Amman – The government of Jordan expects to see the country’s per capita GDP, currently at US$ 3,270, increase twofold by 2017. In order to attain that goal, the Jordanians are promoting a set of actions designed to attract foreign direct investment, as well as projects to develop infrastructure, education and healthcare.
Some of those initiatives were presented today (8th), to the delegation of Brazilian businessmen that is now visiting the country, by the CEO of the Jordan Investment Board (JIB), Maen Nsour. The JIB is the agency in charge of promoting foreign investment in Jordan.
The Jordanian marketing is based around advantages offered by the country, such as its political stability in a conflict-ridden region, its location, the trade agreements that it sustains with other nations and economic blocs, which enable access to different markets, and government incentives.
“We consider ourselves a gateway to the region, in particular to the markets of Iraq and Palestine,” said Nsour. Jordan touches borders with Iraq, Israel and the Palestinian territories, Syria, Saudi Arabia, and has access to the Red Sea.

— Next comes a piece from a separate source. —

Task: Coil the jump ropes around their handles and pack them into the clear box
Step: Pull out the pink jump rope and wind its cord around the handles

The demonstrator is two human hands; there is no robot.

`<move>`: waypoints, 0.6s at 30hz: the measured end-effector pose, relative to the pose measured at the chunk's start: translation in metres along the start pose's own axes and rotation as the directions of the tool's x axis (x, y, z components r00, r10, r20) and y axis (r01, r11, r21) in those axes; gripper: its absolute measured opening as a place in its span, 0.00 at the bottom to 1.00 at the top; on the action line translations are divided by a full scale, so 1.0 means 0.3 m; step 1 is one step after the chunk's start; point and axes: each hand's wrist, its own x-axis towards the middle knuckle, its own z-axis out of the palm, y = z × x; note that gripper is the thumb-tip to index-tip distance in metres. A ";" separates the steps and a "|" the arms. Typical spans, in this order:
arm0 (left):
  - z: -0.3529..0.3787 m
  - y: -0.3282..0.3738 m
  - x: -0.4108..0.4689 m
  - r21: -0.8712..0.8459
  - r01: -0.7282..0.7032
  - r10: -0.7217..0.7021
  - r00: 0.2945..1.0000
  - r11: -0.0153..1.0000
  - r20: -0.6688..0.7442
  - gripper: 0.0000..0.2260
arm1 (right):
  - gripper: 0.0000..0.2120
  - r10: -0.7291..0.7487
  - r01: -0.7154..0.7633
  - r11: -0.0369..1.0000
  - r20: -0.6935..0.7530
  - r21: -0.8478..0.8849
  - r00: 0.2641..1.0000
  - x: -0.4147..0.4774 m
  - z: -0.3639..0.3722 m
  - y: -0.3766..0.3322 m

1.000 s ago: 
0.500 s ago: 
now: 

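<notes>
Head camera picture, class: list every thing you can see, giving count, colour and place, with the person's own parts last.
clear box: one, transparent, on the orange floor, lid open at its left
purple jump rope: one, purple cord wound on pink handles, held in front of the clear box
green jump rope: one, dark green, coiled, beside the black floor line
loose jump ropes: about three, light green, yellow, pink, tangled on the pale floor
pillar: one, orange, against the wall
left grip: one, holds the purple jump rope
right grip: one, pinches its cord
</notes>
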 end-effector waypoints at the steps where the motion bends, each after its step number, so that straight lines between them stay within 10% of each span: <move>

According to the executive, even though it is not highly populated, with approximately six million inhabitants, due to its location and the agreements that it maintains, Jordan, has access to markets comprising over one billion people. Out of the trade agreements currently in effect, Nsour mentioned those signed with the United States, the European Union, Singapore and Canada.
He added that a new agreement should be signed with Turkey by the end of the year, a fact announced by the local press this Sunday, after a meeting was held last Saturday between the Jordanian prime minister, Nader Dahabi, and his Turkish counterpart, Recep Tayyip Erdogan.
Nsour also said that the country’s stability has made it into a hub that attracts investors from the Middle East itself, especially from the Gulf region. “The Gulf countries are still looking for investment targets, and the majority of foreign investment here comes from those countries,” he declared.
According to him, foreign investment benefiting from the Jordanian investment promotion act totalled US$ 3.2 billion in 2008, and the country expects to end 2009 with approximately US$ 3 billion.
High value
There is a demand for industries that produce high value-added goods and services, such as automobiles, electric material, energy industry equipment, pharmaceuticals, textiles, building material, cosmetics, agriculture, tourism, computing, telecommunication, healthcare and energy generation.
With regard to the energy sector, for instance, Nsour claimed that his country intends to invest heavily in alternative energy sources and nuclear technology. The aim, according to him, is that by 2020, 10% of the energy consumed in the country should come from renewable sources, such as solar and wind energy. Currently, the rate is very low.
In the nuclear sector, the executive stated that Jordan has 6% of the world’s uranium reserves, which also creates opportunities in the mining industry. The country’s first nuclear plant is scheduled to begin operating in 2015. Shale is another source that the Jordanians intend to promote.
As for infrastructure, he highlighted projects for construction of railways and the Red Sea-Dead Sea connection. According to Nsour, the Dead Sea is drying out and may disappear by 2070 if ways of supplying it with water are not found. One of the solutions is to build a canal linking it to the Red Sea. The enterprise would presumably solve the problem, in addition to making water available for human consumption, using desalination, and for power generation.
Trade
The Jordan Investment Board CEO called attention to the fact that the volume of trade between his country and Brazil is low. Brazil exported the equivalent of US$ 227 million and Jordan exported US$ 9 million in 2008. As an example of the potential for expansion of trade, he mentioned that trade with the United States went from US$ 200 million in 2002 to US$ 1.3 billion in 2008.
Jordan signed a framework agreement with the Mercosur last year to start negotiations for a free trade agreement. It should take long, however, until that goal is attained.
The president of the Arab Brazilian Chamber of Commerce, Salim Taufic Schahin, who heads the Brazilian delegation, underscored, however, that the Brazilian government has “political will” to strengthen relations with the Arab countries. He also said that the organization he presides over intends to do what it can in order to help.
The meeting was also attended by the secretary general of the Arab Brazilian Chamber, Michel Alaby, the director of the organization, Mustapha Abdouni, the first secretary of the Brazilian embassy in Amman, Rodrigo de Carvalho, the chairman of the Brazilian Defence and Security Industries Association (Abimde), Carlos Frederico de Aguiar, who is also the owner of Condor, a manufacturer of non-lethal weapons; the Embraer vice president of Client Support for the Defence and Government Segment, Ricardo Bester, the Jordanian ambassador to Brazil, Ramez Goussous, the assistant CEO of the JIB, Issa Gammoh, the person in charge of the agency’s Investment Promotion Department, Nour Al Hmoud, and the advisor to the CEO, Elias Farraj.